***** Available data *****

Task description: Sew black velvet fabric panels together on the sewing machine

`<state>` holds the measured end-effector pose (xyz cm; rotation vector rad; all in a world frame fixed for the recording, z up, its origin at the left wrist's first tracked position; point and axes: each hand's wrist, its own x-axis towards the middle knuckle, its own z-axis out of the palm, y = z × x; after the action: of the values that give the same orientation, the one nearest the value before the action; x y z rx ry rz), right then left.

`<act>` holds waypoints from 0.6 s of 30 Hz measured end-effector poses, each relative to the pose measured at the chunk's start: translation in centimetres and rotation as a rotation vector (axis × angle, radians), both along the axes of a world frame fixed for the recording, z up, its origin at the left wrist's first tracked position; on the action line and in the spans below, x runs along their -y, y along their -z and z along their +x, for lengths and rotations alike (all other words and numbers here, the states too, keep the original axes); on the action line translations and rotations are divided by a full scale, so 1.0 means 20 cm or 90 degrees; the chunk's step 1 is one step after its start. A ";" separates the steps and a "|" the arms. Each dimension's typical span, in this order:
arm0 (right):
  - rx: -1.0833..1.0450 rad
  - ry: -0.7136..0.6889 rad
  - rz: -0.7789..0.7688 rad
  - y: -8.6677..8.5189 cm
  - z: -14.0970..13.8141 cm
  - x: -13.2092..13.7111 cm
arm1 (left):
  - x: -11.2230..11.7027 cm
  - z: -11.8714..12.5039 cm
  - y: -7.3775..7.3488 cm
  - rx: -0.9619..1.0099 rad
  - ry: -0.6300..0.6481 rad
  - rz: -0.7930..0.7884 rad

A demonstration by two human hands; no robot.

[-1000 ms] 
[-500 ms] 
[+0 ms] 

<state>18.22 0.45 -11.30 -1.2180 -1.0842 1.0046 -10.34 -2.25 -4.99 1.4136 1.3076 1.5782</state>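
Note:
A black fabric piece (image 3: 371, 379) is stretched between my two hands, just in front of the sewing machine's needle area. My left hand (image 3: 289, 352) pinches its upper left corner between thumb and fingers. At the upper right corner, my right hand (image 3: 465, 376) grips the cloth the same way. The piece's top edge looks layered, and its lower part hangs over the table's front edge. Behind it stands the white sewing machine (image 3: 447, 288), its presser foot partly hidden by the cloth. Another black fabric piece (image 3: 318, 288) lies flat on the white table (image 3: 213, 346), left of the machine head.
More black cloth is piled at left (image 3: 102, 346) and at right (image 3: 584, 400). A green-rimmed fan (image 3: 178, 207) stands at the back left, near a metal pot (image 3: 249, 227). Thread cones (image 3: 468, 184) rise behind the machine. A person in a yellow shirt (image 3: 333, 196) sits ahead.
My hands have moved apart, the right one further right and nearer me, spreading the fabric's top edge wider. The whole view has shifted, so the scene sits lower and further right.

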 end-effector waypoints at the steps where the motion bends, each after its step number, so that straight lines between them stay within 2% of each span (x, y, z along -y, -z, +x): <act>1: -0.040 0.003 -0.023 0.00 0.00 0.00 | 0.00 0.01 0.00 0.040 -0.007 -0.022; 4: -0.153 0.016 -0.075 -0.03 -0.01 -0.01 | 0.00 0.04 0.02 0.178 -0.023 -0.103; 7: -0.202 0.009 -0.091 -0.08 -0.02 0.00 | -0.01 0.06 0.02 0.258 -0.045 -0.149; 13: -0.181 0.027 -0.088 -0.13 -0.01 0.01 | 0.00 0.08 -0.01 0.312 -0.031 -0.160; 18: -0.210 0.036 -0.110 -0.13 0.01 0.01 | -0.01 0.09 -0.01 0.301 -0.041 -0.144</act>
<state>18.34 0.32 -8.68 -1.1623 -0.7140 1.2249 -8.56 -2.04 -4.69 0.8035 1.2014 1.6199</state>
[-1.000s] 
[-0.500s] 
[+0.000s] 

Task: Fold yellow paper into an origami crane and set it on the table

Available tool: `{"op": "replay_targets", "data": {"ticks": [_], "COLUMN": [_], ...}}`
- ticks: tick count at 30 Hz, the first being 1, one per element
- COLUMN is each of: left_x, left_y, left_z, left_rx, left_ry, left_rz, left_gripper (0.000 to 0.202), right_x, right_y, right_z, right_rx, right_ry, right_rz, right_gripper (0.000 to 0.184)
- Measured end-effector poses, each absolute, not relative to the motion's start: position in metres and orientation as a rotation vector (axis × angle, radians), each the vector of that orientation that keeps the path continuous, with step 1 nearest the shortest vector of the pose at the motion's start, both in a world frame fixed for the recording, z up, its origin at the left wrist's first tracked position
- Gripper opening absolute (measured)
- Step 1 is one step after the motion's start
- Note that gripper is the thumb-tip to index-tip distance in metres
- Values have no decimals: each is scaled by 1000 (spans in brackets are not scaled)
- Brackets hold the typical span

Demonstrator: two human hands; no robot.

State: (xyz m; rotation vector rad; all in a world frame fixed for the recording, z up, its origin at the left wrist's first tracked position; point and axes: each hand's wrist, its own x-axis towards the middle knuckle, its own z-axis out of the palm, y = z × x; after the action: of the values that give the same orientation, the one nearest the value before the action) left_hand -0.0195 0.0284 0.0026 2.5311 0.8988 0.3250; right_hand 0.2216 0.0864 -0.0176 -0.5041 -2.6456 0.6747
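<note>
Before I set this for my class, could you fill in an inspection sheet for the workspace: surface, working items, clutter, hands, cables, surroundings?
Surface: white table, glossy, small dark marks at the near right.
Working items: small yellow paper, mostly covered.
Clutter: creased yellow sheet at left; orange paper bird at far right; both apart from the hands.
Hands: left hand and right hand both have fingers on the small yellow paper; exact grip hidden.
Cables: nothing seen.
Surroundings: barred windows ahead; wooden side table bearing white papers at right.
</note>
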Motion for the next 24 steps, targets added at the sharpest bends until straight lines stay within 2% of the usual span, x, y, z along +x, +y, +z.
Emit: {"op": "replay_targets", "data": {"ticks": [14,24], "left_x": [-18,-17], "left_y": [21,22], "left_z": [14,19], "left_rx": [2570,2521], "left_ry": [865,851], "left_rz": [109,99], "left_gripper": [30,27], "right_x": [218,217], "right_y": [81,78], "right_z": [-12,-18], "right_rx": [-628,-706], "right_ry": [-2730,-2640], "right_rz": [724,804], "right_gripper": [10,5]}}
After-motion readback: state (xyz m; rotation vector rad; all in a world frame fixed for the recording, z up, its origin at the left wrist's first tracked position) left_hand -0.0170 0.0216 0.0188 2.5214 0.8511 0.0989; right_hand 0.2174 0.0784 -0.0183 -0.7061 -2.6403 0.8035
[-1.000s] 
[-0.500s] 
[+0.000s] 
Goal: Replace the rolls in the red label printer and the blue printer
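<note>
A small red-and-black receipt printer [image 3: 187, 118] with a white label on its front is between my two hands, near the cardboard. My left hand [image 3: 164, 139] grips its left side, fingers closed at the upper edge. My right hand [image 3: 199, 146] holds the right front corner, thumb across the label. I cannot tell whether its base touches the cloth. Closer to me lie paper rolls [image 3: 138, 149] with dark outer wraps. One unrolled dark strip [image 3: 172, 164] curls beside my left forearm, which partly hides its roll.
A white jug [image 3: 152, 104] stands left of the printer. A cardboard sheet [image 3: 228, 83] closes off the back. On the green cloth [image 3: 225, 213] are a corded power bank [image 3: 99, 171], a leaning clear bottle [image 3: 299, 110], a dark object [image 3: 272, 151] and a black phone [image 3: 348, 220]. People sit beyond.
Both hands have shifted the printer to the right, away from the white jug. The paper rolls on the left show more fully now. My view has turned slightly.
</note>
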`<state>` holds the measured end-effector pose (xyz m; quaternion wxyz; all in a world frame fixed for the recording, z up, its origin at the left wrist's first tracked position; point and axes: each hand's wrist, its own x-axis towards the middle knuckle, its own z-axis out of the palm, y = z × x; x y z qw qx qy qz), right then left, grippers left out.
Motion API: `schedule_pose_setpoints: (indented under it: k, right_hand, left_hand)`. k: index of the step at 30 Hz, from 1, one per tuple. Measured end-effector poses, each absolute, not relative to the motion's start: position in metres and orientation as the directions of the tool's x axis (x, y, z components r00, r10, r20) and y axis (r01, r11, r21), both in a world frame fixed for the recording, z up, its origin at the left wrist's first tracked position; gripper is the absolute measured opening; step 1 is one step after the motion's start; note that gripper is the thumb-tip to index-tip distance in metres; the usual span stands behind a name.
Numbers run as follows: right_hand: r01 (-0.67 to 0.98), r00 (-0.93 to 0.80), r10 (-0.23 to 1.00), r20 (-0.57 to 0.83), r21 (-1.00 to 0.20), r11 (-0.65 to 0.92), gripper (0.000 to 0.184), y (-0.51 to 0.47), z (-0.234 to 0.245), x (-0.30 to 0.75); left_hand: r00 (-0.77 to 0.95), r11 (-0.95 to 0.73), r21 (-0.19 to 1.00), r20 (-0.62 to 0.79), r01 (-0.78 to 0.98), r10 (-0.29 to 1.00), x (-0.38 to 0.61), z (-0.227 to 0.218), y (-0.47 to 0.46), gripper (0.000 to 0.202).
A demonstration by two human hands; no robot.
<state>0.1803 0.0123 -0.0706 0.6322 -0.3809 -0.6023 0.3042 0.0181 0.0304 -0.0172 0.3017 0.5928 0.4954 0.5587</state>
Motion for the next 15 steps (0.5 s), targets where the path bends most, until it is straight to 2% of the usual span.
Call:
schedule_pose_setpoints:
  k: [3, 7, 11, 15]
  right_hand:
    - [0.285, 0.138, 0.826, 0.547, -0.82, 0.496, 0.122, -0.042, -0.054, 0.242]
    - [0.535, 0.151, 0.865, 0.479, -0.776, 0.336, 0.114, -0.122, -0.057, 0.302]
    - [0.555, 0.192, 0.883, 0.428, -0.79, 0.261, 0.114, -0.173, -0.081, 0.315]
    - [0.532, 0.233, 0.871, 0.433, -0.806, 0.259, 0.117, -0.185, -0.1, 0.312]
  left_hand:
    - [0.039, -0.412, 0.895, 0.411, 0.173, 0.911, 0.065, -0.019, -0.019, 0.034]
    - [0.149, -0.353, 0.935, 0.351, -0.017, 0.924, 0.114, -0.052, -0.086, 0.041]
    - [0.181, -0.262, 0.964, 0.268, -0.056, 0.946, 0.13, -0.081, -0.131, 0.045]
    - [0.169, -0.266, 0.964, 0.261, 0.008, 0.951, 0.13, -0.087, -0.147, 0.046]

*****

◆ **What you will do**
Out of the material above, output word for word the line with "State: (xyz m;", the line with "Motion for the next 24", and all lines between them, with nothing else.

◆ **The answer**
State: (xyz m; rotation vector rad; all in a world frame fixed for the recording, z up, its origin at the left wrist's first tracked position; point and axes: each hand's wrist, its own x-axis towards the middle knuckle, its own z-axis out of the palm, y = z × x; after the action: of the values that give the same orientation, the one nearest the value before the action) left_hand -0.0195 0.0284 0.0026 2.5311 0.8988 0.3250; right_hand 0.2216 0.0864 -0.0176 -0.5041 -2.6456 0.6747
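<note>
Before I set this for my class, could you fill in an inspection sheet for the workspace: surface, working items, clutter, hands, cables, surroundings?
Surface: white table, glossy, small dark marks at the near right.
Working items: small yellow paper, mostly covered.
Clutter: creased yellow sheet at left; orange paper bird at far right; both apart from the hands.
Hands: left hand and right hand both have fingers on the small yellow paper; exact grip hidden.
Cables: nothing seen.
Surroundings: barred windows ahead; wooden side table bearing white papers at right.
</note>
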Motion for the next 24 steps, targets added at the sharpest bends until straight lines stay within 2% of the usual span, x, y, z along +x, +y, +z.

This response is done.